Мысли, которыми делился со мной Николай Павлович, были в какой-то мере созвучны с моими. Он об этом знал.

 

...— Не хочет тебя отпускать на учебу Кухарский, — здороваясь со мной в этот раз, прямо сказал Николай Павлович.

— Почему?

— Говорит: а кто будет работать?

— Значит, если бы я не тянул, то тогда бы меня сразу отпустили? По закону отрицания отрицания?

— Я этот вопрос решить не могу, Алексей. Иди к генералу. У меня с ним разговор был. Я на твоей стороне. Позвони или зайди потом.

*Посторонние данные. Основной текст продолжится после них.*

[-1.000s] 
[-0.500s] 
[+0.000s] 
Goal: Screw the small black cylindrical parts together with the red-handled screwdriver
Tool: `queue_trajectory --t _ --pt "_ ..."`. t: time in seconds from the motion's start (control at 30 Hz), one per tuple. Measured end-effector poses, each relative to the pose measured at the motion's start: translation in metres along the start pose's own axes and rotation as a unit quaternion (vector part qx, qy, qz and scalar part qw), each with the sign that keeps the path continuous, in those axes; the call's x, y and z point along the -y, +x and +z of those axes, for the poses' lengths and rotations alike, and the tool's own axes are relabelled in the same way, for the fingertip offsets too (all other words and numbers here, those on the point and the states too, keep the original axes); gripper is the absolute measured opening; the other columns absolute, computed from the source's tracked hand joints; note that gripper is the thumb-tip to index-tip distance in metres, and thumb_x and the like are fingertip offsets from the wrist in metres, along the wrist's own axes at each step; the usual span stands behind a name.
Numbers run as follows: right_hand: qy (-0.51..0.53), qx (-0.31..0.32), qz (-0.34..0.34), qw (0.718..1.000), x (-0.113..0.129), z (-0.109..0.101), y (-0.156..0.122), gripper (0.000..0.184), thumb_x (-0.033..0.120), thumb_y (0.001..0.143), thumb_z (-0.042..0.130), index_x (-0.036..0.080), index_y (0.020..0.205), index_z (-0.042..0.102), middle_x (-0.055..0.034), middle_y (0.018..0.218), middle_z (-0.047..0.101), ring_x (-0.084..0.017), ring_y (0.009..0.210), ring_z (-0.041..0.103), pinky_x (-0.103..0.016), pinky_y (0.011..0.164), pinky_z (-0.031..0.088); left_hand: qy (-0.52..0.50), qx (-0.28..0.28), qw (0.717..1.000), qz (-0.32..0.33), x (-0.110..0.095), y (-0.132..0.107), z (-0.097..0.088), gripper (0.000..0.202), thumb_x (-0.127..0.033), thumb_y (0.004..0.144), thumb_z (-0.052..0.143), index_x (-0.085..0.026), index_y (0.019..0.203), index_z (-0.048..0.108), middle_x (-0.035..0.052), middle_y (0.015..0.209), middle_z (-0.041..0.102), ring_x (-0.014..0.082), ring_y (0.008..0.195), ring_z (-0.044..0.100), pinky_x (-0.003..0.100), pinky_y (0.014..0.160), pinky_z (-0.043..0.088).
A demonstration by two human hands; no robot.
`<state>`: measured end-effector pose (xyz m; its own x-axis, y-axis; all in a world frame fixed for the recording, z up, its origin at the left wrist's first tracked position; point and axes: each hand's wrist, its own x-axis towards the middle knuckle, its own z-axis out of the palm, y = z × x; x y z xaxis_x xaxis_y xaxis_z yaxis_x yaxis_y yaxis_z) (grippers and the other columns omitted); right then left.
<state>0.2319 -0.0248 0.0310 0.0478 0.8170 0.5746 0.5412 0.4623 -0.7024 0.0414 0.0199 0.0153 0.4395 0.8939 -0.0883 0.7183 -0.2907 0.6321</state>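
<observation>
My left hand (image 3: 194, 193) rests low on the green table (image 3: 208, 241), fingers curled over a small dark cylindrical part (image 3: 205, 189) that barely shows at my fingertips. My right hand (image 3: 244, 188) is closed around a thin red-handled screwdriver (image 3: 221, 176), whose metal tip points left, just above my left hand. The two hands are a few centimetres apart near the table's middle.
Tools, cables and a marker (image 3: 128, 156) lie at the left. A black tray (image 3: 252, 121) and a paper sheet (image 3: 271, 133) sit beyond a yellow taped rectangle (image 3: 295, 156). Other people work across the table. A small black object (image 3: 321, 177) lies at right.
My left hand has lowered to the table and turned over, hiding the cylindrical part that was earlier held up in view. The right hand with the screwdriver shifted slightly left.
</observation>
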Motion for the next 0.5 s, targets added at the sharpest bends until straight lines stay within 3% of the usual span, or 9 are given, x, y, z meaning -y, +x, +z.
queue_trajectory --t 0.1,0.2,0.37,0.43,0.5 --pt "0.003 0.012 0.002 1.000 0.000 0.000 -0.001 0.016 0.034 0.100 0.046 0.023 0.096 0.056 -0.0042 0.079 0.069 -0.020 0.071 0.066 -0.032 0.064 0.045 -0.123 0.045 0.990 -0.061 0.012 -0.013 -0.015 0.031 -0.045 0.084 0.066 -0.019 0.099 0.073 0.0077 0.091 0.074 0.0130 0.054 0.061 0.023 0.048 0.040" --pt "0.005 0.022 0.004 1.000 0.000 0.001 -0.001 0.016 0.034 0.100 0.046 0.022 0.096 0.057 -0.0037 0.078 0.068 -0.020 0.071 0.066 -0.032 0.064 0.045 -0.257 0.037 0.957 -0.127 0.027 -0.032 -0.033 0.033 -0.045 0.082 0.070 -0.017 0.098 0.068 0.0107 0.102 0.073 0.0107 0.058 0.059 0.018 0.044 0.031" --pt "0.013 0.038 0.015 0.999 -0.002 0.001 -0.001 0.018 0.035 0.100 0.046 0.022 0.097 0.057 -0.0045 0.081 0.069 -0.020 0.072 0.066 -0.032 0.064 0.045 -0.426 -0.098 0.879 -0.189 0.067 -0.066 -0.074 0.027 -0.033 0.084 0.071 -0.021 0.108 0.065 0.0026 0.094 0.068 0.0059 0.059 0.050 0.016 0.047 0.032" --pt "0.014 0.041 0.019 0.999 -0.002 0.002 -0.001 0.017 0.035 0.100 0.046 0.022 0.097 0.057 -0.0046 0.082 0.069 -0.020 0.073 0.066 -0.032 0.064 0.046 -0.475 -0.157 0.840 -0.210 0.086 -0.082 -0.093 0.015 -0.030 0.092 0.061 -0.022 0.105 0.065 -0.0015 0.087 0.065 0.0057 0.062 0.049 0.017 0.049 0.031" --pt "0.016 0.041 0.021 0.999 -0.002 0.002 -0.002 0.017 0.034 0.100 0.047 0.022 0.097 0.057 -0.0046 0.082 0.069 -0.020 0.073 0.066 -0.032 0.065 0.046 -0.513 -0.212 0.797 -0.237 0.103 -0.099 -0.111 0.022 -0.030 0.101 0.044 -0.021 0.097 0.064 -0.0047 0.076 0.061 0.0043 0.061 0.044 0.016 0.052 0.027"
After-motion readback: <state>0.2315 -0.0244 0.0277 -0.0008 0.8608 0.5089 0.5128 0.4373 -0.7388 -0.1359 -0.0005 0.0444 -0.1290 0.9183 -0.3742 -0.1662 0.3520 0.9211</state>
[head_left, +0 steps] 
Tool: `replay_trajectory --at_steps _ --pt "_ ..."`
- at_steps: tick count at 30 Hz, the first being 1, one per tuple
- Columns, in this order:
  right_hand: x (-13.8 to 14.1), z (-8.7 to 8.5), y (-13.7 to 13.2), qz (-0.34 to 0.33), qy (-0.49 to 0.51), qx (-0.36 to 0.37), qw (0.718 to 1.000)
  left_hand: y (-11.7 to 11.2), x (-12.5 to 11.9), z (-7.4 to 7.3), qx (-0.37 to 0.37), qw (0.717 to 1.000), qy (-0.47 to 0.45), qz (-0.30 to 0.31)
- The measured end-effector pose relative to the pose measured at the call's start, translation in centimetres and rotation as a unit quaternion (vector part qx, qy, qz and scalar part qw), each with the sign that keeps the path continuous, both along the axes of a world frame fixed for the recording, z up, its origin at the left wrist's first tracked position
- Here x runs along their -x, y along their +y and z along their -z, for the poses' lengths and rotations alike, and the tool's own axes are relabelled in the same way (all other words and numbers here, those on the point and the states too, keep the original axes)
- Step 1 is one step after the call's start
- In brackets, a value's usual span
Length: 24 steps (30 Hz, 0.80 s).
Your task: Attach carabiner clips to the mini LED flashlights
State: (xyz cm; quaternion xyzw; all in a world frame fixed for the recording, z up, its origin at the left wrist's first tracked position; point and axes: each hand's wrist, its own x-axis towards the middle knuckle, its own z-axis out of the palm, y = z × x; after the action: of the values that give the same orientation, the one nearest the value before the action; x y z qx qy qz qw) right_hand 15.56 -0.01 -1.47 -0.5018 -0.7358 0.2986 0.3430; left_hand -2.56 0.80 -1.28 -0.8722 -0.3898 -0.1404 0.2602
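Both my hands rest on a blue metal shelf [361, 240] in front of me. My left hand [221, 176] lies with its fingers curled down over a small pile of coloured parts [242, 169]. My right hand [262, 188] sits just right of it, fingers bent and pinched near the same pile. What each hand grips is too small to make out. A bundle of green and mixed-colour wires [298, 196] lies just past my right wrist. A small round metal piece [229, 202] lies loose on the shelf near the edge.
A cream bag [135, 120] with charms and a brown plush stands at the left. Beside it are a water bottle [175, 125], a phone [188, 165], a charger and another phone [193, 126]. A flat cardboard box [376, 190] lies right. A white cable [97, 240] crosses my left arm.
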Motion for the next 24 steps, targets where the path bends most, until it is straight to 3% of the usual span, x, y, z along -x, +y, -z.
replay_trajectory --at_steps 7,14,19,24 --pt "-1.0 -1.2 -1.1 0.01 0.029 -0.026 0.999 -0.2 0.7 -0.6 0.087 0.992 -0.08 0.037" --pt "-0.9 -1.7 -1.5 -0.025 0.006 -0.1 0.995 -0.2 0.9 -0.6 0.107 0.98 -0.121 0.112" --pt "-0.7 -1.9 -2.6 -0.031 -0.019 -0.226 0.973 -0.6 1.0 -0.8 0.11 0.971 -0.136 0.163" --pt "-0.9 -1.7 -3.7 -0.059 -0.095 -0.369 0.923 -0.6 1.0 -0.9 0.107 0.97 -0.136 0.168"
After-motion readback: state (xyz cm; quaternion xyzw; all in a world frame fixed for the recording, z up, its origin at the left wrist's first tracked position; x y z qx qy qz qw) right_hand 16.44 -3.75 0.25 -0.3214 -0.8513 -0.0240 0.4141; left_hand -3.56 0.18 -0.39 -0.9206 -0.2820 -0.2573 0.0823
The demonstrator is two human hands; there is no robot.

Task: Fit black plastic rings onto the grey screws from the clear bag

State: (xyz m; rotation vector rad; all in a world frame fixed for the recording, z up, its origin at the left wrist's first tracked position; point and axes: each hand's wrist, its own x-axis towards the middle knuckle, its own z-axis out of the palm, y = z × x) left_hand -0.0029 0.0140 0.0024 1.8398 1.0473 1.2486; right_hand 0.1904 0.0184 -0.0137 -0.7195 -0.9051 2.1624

У начальника управления разговор был короткий.

— Товарищ генерал, прошу разрешить мне поехать на учебу. У меня среднее образование, война прервала все мои планы.

— Не только у тебя одного, — сразу строго сказал генерал. — С работой успешно справляешься, и Кухарский считает, что с учебой пока тебе можно обождать. В самом деле — анкет тебе заполнять не придется. Мы тебя знаем. И работы много. Как считаешь?

Я какое-то время еще стоял перед генералом, собираясь козырнуть и удалиться, испросив, конечно, разрешения на это. Душа бунтовала, а в голове и памяти приберегал я напутственные слова Николая Павловича: «Не расстраивайся и не горячись. Выше голову, капитан Гаевой, выше».

— Товарищ генерал, дважды по одному и тому же вопросу мне неудобно к вам обращаться. Считаю, что учиться я должен и просить об этом не грешно.

— Что верно, то верно, время ты выбрал в самый раз... — сказал начальник управления и еще раз в задумчивости перелистал мое личное дело, лежавшее перед ним.

— Хорошо, капитан Гаевой. Чтобы ты не вспоминал меня всю жизнь недобрым словом — пусть будет по-твоему. Пиши рапорт.

И посмотрел на меня как строгий отец, впервые согласившийся с доводами возмужавшего сына.